Targeted fragment end profiling in cfDNA
To design an assay capable of capturing cfDNA fragment end profile shifts in cancer, we examined the available ATAC-seq datasets of 410 tumor samples from The Cancer Genome Atlas (TCGA). These data characterize chromatin accessibility in 23 cancer types, including colon adenocarcinoma (COAD) and renal cell carcinoma (RCC) with a peak resolution of 500 bp [10]. Of these, we selected 48 COAD-specific and 48 RCC-specific peaks based on their normalized scores and specificity for the corresponding cancer type (Supplementary Fig. 1). To accurately analyze cfDNA fragment end profiles (cfDNA-FEP) in genomic regions of interest, we used a modified anchored multiplex PCR approach followed by NGS [12]. Briefly, ligation of the universal adapter to cfDNA is followed by primer extension from the target primer pool such that the resulting products contain universal adapter sequences at the 3′-ends. The ligated adapters contain unique molecular identifiers (UMIs) to effectively remove PCR duplicates during downstream analysis and converge read counts to the number of original cfDNA molecules. Subsequent amplification is performed with universal primers to reduce PCR biases. This scheme allows for targeted amplification while preserving information about the original end coordinates of the cfDNA fragments (Fig. 1A). The distributions of relative end positions reflect cfDNA fragmentation profiles specific to each target region. We hypothesized that the cfDNA end profile pattern in open-chromatin regions might differ between healthy individuals and cancer patients.
cfDNA-FEP on a clinical cohort
A cohort of 175 individuals with histologically confirmed CRC (n = 58) and RCC (n = 57), as well as age-matched healthy individuals (n = 60), was divided into two batches (n = 116 and n = 59) that were processed individually to account for potential batch effects (Fig. 1B). After library preparation and paired-end next-generation sequencing, we performed UMI-clustering to remove PCR duplicates and then aligned clustered reads to the reference genome. To generate end profiles, we retrieved only proper pairs where the second reads overlapped the target primer binding sites. The relative start positions of the corresponding first reads represent the end profile of cfDNA molecules for each region (Fig. 1C, top).
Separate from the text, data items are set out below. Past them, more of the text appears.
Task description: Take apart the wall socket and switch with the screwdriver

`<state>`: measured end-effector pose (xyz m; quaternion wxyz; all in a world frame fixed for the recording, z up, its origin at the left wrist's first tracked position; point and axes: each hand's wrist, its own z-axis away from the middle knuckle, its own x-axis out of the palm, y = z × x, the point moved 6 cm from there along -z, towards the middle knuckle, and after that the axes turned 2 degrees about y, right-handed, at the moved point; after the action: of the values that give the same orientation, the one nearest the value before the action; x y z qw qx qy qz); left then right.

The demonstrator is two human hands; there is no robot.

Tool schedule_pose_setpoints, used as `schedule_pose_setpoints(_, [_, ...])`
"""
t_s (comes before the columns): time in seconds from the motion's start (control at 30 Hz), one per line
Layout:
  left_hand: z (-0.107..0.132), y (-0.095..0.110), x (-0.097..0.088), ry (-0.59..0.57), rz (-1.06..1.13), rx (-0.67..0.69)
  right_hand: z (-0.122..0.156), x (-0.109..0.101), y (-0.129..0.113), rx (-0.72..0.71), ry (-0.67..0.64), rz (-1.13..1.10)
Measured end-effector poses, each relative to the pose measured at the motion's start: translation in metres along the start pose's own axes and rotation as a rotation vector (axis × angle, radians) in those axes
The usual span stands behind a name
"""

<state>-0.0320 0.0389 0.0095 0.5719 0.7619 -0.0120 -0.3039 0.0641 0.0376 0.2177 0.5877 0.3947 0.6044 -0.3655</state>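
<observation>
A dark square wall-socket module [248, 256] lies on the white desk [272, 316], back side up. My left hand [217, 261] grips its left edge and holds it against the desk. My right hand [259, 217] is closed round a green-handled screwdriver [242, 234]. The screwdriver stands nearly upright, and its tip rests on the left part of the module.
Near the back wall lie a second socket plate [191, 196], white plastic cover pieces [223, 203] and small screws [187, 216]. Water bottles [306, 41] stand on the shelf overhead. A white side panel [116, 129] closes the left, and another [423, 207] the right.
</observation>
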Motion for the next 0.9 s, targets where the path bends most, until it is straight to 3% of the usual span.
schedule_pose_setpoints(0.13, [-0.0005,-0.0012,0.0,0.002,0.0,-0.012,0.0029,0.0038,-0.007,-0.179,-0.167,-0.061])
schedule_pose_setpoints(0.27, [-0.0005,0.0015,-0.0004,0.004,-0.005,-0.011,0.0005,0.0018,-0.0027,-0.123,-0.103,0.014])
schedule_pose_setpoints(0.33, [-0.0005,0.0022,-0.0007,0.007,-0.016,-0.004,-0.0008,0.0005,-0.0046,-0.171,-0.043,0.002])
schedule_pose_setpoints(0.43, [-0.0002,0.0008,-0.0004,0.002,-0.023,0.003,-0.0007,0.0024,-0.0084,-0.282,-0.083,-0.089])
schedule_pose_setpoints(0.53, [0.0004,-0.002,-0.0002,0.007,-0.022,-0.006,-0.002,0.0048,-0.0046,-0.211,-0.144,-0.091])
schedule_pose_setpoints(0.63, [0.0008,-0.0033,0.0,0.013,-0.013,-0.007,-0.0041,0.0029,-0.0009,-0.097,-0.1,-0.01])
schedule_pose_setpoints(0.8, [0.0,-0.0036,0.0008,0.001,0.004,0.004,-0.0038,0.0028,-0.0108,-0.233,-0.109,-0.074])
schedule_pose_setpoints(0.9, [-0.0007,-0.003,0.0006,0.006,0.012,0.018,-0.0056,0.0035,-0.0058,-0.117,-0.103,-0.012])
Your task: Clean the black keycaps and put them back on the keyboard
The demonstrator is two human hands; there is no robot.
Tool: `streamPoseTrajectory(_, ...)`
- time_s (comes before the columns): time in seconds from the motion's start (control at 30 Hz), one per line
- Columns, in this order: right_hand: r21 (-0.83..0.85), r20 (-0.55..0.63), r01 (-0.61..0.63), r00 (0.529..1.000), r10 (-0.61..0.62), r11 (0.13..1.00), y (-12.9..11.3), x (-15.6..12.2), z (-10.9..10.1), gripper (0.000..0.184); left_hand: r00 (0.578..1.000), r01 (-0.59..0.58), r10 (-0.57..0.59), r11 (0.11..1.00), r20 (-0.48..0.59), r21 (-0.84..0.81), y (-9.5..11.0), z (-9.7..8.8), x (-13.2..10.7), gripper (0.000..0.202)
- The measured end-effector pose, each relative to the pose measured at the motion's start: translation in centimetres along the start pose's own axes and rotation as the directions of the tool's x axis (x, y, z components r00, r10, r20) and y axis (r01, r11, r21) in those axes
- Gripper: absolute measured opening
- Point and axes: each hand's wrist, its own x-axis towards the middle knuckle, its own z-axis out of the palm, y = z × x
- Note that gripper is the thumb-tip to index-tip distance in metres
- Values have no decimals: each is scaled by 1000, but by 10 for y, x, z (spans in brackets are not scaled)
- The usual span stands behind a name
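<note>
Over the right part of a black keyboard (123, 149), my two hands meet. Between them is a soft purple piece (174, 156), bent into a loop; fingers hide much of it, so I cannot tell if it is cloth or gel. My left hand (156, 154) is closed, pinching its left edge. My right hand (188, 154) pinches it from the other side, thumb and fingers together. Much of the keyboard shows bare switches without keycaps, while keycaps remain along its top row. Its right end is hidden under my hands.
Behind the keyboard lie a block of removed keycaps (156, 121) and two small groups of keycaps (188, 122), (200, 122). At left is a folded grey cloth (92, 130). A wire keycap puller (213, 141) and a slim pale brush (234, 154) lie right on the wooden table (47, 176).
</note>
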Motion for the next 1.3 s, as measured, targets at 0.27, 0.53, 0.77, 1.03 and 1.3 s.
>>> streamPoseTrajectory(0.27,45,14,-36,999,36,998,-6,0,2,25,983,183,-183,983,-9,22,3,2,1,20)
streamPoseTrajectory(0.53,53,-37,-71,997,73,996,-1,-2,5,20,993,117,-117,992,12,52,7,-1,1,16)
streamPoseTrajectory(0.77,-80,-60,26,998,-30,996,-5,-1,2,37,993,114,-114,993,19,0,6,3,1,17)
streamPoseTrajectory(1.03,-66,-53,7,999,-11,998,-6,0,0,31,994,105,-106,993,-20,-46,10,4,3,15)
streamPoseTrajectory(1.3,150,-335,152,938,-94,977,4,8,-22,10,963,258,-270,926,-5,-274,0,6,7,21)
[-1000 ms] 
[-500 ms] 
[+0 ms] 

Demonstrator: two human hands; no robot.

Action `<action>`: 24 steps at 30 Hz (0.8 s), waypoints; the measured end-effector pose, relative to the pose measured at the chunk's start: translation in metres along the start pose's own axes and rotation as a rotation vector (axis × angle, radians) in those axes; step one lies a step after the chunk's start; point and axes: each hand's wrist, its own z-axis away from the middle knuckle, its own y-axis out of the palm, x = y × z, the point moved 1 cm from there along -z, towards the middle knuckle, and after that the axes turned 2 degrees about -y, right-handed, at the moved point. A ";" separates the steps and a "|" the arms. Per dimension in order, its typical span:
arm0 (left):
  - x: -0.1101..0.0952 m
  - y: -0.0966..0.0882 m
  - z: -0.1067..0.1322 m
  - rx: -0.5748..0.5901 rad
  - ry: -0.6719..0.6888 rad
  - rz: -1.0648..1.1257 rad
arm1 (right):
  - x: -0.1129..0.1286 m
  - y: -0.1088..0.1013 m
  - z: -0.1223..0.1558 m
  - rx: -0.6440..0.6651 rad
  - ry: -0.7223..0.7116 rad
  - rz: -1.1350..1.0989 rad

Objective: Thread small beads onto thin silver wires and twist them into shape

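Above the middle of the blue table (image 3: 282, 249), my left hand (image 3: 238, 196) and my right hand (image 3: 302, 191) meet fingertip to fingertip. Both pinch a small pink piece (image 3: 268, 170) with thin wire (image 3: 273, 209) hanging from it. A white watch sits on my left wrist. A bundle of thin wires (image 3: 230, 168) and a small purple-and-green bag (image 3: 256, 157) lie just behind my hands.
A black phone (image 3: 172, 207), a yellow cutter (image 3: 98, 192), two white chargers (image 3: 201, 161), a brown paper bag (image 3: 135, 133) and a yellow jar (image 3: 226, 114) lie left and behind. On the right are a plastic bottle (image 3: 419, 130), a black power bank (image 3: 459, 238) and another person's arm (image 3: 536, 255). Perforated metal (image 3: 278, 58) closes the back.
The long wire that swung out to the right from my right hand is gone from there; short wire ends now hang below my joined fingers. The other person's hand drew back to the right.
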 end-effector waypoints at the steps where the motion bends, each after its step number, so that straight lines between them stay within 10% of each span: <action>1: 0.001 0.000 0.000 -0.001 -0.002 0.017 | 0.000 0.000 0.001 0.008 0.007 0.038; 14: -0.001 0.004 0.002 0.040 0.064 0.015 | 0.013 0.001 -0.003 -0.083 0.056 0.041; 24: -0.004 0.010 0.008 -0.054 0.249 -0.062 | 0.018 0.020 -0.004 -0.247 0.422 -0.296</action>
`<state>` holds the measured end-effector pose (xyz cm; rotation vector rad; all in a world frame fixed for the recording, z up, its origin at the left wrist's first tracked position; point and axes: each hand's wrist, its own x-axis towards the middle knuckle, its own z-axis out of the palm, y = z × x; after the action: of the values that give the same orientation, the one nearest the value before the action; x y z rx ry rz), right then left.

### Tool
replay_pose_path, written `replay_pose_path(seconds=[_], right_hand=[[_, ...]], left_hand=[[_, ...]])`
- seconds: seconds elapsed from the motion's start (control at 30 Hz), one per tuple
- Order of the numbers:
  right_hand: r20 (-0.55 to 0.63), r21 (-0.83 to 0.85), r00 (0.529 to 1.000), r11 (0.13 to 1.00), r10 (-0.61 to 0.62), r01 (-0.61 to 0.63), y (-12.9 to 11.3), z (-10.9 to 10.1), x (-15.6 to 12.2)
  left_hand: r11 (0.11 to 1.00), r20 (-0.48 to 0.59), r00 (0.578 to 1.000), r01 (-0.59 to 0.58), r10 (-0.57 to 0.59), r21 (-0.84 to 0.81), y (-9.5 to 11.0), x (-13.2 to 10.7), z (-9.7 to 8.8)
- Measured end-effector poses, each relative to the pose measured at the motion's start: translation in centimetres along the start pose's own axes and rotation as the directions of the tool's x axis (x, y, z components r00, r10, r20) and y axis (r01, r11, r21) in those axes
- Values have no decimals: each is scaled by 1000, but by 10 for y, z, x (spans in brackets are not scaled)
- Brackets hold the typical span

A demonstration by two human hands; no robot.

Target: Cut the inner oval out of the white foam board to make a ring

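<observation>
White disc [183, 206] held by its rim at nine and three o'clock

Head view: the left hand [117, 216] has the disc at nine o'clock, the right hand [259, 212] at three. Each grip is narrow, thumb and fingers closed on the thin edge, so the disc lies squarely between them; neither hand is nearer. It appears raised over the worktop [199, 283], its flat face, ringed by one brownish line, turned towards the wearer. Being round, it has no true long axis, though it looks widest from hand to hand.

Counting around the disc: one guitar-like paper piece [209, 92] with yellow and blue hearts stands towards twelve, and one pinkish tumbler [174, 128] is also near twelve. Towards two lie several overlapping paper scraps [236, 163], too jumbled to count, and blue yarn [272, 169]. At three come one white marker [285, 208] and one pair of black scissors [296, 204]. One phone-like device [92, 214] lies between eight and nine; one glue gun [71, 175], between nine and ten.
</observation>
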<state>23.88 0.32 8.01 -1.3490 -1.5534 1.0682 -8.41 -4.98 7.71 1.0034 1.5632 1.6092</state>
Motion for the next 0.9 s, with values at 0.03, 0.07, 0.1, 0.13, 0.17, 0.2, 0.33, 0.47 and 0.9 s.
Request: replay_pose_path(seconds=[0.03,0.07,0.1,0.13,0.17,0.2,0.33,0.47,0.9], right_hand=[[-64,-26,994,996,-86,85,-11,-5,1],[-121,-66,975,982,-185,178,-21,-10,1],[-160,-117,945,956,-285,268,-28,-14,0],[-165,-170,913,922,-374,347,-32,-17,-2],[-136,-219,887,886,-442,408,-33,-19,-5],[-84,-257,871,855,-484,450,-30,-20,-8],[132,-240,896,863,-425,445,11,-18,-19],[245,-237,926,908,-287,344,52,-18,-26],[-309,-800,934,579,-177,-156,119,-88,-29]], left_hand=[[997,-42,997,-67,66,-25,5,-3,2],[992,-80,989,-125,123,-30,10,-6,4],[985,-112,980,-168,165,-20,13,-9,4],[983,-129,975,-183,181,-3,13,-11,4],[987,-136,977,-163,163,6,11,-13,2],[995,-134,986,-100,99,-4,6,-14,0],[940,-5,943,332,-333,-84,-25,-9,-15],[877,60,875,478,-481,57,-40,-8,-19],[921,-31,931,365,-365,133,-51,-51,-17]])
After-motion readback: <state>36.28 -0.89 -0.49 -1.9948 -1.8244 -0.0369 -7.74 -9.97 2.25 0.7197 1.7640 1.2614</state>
We examined the densities of the distributions in each target region and found that, in at least some regions, the average density at the peaks differed between cancer and control groups (Fig. 1C, bottom). These peaks in density denote sites where cfDNA is predominantly cleaved and may vary due to nucleosome repositioning, change in chromatin state, or aberrant nuclease activity associated with pathology [13]. To build a classifier, we selected the most prominent peaks in the range of 0–99 bp (Peak1) and 100–300 bp (Peak2) within each target region (Supplementary Fig. 2). The normalized log2 ratio of the densities in Peak1 and Peak2 served as a single-value metric of the fragmentation profile for each target region, or the fragmentation score (FS). We further noted that dinucleotides at the ends of the cfDNA fragments were not evenly distributed, with CC being the most frequent motif (Fig. 1D). This is consistent with the previous reports on hepatocellular carcinoma and may be a consequence of aberrant nuclease activity in cancer [14]. Therefore, we used the frequencies of sequence motifs along with FS values as predictors for the cfDNA-FEP model.
Patient samples classification
We trained support vector machine classifiers on a dedicated training dataset to select the best-performing model based on the area under the ROC curve. The final classifier was able to distinguish cancer and healthy samples on the training dataset (10 times 10-fold cross-validation) with a mean AUC = 0.91 (sd = 0.09, n = 100) (Fig. 2A) and on the unseen test dataset with an AUC = 0.94 and an accuracy of 0.9 (Fig. 2C). The cfDNA-FEP classifier generates a cancer score for each cfDNA sample. This metric reflects the probability that the cfDNA sample is from a patient with cancer (Fig. 2B). For samples from the test dataset, we observed only a slight decrease in classifier performance for early-stage (I, II) cancer (AUC = 0.91, accuracy 0.87) compared with late-stage (III, IV) disease (AUC = 0.96, accuracy 0.89). The median cancer score for healthy and stage I cancer samples was 0.275 (sd = 0.294, n = 15), and 0.831 (sd = 0.162, n = 12), respectively, making a classification of even early-stage cancers feasible with the decision cutoff of 0.5 (Fig. 2B). Stage IV cancer samples (n = 12) were labeled with a median cancer score of 0.955, sd = 0.205. The cfDNA-FEP was able to detect both cancer types in the test set with similar performance: AUC for RCC and COAD test set samples was 0.94.